The node that accepted the write is responsible for disseminating the write to the rest of the cluster. This should work even if there are some breaks in communication, mind, which makes things more interesting.

Consider the case of a write to node A. Node A will accept the write and then replicate that as part of its normal operations to the other nodes in the cluster.

In other words, we’ll have:

  • A –> B
  • A –> C
  • A –> D
  • A –> E

In a distributed system, we need to be prepare for all sort of strange failures. Consider the case where node A cannot talk to node C, but the other nodes can. In this scenario, we still expect node C to have the full data. Even if node A cannot send the data to it directly.

The simple solution would be to simply have each node replicate the data it get from any source to all its siblings. However, consider the cost involved?

  • Write to node A (1KB document) will result in 4 replication (4KB)
  • Node B will replicate to 4 nodes (including A, mind), so that it another 4KB.
  • Node C will replicate to 4 nodes, so that it another 4KB.
  • Node D will replicate to 4 nodes, so that it another 4KB.
  • Node E will replicate to 4 nodes, so that it another 4KB.

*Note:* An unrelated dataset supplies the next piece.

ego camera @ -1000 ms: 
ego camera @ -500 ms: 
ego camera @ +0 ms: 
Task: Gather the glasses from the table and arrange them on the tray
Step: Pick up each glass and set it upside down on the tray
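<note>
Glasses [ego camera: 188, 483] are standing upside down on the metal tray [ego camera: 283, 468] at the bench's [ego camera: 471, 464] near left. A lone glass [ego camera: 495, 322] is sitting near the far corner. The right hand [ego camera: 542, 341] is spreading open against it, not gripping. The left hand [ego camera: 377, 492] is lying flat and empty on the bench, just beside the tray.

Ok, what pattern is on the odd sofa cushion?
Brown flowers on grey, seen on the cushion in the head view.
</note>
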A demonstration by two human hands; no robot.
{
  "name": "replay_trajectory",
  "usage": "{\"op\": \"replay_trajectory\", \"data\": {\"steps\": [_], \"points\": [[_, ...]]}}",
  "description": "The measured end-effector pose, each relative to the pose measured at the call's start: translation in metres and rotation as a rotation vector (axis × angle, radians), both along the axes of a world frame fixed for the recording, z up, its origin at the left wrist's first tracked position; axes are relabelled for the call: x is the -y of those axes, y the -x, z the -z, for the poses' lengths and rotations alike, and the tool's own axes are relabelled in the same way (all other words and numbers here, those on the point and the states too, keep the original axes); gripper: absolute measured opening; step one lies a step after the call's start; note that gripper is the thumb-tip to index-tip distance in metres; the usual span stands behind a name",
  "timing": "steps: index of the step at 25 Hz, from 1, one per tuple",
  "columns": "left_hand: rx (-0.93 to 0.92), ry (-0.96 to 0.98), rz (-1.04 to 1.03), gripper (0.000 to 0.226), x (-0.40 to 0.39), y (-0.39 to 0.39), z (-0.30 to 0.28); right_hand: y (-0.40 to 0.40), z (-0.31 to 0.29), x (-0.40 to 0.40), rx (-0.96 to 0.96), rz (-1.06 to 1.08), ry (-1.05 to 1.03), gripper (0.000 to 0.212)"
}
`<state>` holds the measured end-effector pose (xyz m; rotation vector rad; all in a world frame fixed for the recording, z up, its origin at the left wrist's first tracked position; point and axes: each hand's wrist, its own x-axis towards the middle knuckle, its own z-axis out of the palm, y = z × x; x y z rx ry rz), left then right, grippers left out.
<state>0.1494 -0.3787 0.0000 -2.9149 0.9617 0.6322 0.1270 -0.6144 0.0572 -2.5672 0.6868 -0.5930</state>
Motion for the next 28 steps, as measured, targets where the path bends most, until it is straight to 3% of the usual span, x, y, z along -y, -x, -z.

In other words, in a 5 nodes cluster, a single 1KB write will generate 20KB of network traffic, the vast majority of it totally unnecessary.

There are many gossip algorithms, and they are quite interesting, but they are usually not meant for a continuous stream of updates. They are focus on robustness over efficiency.

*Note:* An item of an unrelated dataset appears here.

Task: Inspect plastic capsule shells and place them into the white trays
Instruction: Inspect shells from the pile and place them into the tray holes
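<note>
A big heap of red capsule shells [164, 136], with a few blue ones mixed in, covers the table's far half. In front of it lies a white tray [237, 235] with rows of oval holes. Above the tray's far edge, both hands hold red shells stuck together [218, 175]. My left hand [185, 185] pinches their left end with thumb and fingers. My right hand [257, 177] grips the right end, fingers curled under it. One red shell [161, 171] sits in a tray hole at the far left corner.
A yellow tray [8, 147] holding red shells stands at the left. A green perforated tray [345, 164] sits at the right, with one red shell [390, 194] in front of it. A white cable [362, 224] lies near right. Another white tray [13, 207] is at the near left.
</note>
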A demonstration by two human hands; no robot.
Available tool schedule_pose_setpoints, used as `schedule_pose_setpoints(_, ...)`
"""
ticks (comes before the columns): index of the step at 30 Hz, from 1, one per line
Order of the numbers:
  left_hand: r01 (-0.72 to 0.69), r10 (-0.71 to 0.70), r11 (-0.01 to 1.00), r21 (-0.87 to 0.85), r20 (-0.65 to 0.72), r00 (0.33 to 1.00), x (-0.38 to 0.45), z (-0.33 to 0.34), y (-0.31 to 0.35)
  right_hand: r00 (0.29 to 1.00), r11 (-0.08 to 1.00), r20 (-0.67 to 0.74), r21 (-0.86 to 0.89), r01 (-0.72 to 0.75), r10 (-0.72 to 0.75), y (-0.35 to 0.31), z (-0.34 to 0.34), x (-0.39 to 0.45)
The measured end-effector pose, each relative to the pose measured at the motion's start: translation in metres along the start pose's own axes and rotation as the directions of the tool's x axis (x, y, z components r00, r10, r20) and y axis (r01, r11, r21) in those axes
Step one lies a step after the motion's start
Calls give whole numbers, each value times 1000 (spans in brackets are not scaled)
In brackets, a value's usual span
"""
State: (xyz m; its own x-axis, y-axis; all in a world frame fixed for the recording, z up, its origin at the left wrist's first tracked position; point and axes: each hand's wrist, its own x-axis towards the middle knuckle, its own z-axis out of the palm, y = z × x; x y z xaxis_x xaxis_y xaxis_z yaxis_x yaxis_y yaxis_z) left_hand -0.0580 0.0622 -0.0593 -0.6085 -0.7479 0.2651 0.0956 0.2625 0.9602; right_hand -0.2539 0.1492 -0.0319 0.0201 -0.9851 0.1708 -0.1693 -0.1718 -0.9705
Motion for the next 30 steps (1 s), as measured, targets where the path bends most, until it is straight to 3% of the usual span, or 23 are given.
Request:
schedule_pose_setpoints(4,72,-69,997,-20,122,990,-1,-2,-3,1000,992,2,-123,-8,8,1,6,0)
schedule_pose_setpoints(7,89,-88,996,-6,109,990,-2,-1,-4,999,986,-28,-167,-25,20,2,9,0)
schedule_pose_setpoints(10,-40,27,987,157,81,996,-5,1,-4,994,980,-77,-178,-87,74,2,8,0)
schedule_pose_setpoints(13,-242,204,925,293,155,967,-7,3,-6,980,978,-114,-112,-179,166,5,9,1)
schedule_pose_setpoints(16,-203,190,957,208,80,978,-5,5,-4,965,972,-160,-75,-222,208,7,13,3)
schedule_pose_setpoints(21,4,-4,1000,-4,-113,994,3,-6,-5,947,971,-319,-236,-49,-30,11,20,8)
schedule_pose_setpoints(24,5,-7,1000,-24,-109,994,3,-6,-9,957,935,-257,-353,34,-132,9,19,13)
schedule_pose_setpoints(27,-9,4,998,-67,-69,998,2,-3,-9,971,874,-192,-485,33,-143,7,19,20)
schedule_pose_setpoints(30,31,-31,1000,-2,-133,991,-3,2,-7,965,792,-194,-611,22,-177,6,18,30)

RavenDB takes the following approach, when a node accept a write from a client directly, it will send the new write to all its siblings immediately. However, if a node accept a write from replication, the situation is different. We assume that the node that replicate the document to us will also replicate the document to other nodes in the cluster. As such, we’ll not initiate replication immediately. What we’ll do, instead, it let all the nodes that replicate to us, that we got the new document.

If we don’t have any writes on the node, we’ll check every 15 seconds whatever we have documents that aren’t present on our siblings. Remember that the siblings will report to us what documents they currently have, proactively. There is no need to chat over the network about that.

In other words, during normal operations, what we’ll have is node A replicating the document to all the other nodes. They’ll each inform the other nodes that they have this document and nothing further needs to be done. However, in the case of a break between node A and node C, the other nodes will realize that they have a document that isn’t on node C, in which case they’ll complete the cycle and send it to node C, healing the gap in the network.

I’m using the term “tell the other nodes what documents we have”, but that isn’t what is actually going on. We use change vectors to track the replication state across the cluster. We don’t need to send each individual document write to the other side, instead, we can send a single change vector (a short string) that will tell the other side all the documents that we have in one shot.  You can read more about change vectors here.

In short, the behavior on the part of the node is simple:

  • On document write to the node, replicate the document to all siblings immediately.
  • On document replication, notify all siblings about the new change vector.
  • Every 15 seconds, replicate to siblings the documents that they missed.

Just these rules allow us to have a sophisticated system in practice, because we’ll not have excessive writes over the network but we’ll bypass any errors in the network layer without issue.